ASTは、コンパイラや開発ツールにとって不可欠な中間表現であり、以下の特徴と利点を提供します。

  1. 意味解析の容易さ: プログラミング言語の論理的な意味(セマンティクス)の解析を容易にします。ASTは、変数のスコープ解決、型チェック、エラー検出など、プログラムの意味に関する情報を追加するのに適しています。
  2. プラットフォーム独立性: ASTは、特定のCPUアーキテクチャやオペレーティングシステムに依存しない抽象的な表現であるため、異なるターゲットマシンへのコード生成を柔軟に行えます。
  3. 最適化の基盤: ASTは、コード最適化の様々な段階で利用されます。例えば、定数畳み込み(x = 1 + 2;x = 3; に変換)、共通部分式の削除、ループ最適化など、プログラムの実行効率を向上させる変換をAST上で行うことができます。
  4. コード生成の簡素化: 最適化されたASTから、最終的な機械語や中間コード(バイトコードなど)を生成するプロセスが簡素化されます。
  5. 多様なツールへの応用: コンパイラやインタプリタだけでなく、コード品質ツール(リンター、静的解析ツール)、リファクタリングツール、IDEのコード補完機能、自動テストケース生成など、幅広い開発ツールでASTが利用されています。

抽象構文木 の応用分野

  • コンパイラとインタプリタ: プログラミング言語のソースコードを機械語やバイトコードに変換する際の、主要な中間表現として不可欠です。
  • 静的コード解析ツール(Static Analysis Tools): プログラムを実行せずに、コードの潜在的なバグ、セキュリティ脆弱性、コーディング規約違反などを検出するためにASTを解析します。
  • 統合開発環境(IDE): コードのハイライト、自動補完、エラー検出、リファクタリング支援、コードナビゲーションなど、プログラマーの生産性を向上させる機能の多くがASTに基づいて実装されています。
  • コード変換ツール(Transpilers): ある言語で書かれたコードを別の言語に変換する際に、変換元のコードをASTに変換し、それを目的言語のASTに変換してからコードを生成します。
  • ドキュメント生成ツール: ソースコードからAPIドキュメントなどを自動生成する際に、ASTを解析して関数やクラスの構造、コメントなどを抽出します。
  • プログラミング教育: コードの構造を視覚的に理解するためのツールや、自動採点システムなどで利用されることがあります。

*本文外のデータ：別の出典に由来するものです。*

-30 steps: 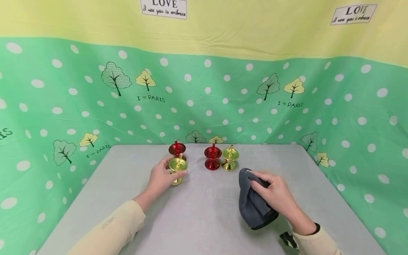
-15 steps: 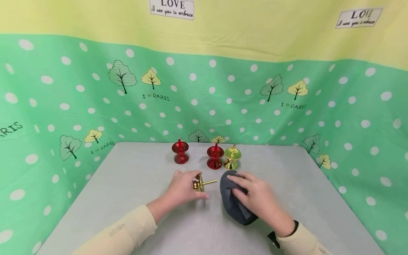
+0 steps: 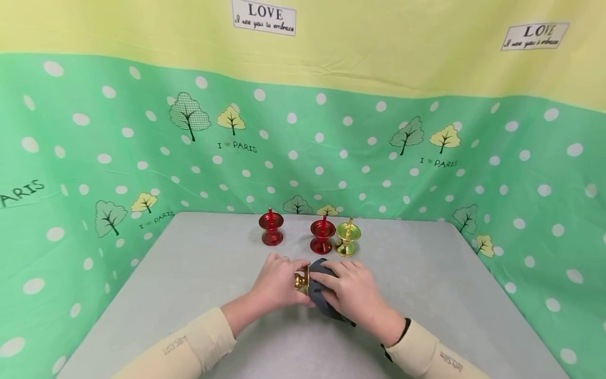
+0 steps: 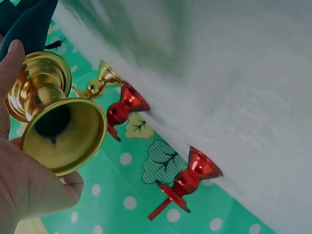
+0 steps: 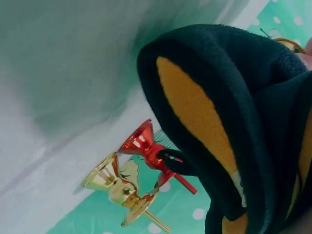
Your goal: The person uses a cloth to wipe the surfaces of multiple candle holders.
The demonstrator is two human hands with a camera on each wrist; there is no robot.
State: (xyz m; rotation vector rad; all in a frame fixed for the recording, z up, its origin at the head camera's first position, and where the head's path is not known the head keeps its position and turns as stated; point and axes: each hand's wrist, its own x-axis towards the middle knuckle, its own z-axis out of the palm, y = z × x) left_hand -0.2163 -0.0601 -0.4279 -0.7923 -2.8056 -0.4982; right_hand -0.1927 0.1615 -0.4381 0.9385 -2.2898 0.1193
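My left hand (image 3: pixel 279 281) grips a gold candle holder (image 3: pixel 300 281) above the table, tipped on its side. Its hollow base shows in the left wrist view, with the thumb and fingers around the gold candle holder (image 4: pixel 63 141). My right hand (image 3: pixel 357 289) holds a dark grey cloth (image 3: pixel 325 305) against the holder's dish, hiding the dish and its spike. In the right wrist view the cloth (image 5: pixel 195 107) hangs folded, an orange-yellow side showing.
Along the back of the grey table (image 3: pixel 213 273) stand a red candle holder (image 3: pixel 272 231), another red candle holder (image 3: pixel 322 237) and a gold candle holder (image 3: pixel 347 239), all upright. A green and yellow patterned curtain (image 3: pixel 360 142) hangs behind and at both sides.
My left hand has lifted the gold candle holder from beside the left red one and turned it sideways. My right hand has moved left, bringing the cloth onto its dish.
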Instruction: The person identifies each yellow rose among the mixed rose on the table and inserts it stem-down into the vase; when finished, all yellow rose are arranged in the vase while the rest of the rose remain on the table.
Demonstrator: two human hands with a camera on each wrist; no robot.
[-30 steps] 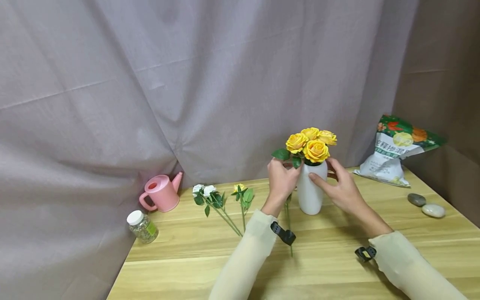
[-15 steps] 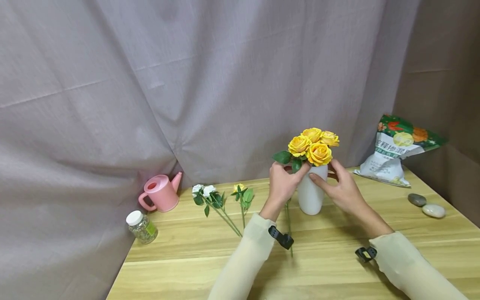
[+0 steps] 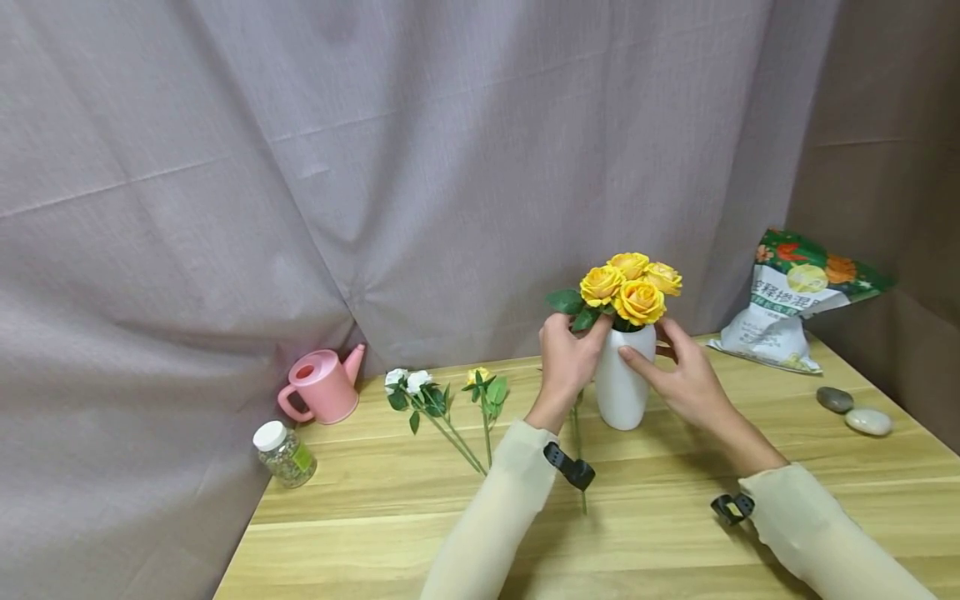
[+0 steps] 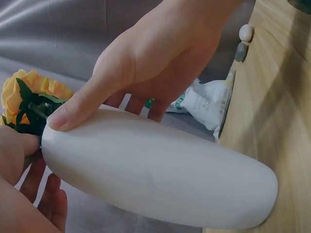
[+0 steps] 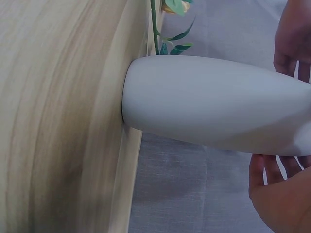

抽象構文木(AST)は、ソースコードの構文構造を、プログラミング言語の具体的な構文要素を排除し、より抽象的かつ階層的な木構造で表現したものです。これは、コンパイラやインタプリタにおける意味解析、コード最適化、コード生成の基盤として機能します。また、静的解析ツール、IDE、コード変換ツールなど、多様な開発ツールにおいても不可欠な中間表現として利用されています。ASTの概念を理解することは、プログラミング言語の仕組みや、それを扱う各種ツールの動作原理を深く理解するために極めて重要です。